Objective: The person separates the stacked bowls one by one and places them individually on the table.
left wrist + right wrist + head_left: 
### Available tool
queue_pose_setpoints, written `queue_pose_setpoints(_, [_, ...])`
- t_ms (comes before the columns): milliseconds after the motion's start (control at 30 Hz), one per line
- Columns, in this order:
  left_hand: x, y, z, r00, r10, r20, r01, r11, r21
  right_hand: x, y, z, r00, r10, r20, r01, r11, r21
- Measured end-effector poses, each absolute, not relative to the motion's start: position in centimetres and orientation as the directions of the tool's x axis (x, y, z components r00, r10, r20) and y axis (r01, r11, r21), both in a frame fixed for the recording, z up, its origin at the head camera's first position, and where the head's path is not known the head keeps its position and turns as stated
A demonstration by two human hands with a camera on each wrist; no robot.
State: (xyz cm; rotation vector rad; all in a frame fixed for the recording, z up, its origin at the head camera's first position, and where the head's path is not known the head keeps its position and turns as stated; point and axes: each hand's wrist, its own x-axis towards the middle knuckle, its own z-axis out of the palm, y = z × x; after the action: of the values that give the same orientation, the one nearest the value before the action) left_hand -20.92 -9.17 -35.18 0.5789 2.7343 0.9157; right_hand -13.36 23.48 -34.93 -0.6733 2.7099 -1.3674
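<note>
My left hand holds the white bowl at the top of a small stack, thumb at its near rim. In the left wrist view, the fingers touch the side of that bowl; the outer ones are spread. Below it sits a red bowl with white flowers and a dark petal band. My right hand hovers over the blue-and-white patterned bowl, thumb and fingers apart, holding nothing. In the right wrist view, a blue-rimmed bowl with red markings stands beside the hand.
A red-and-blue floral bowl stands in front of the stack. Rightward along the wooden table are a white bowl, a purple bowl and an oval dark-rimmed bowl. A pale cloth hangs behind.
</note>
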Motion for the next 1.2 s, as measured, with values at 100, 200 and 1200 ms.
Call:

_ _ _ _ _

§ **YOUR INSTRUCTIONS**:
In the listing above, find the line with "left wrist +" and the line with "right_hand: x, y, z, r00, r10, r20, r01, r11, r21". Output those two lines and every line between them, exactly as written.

§ **RESULT OF THE EXERCISE**:
left wrist + right wrist + head_left: 
### Available tool
queue_pose_setpoints, written `queue_pose_setpoints(_, [_, ...])`
- t_ms (comes before the columns): milliseconds after the motion's start (control at 30 Hz), one per line
- Columns, in this order:
  left_hand: x, y, z, r00, r10, r20, r01, r11, r21
  right_hand: x, y, z, r00, r10, r20, r01, r11, r21

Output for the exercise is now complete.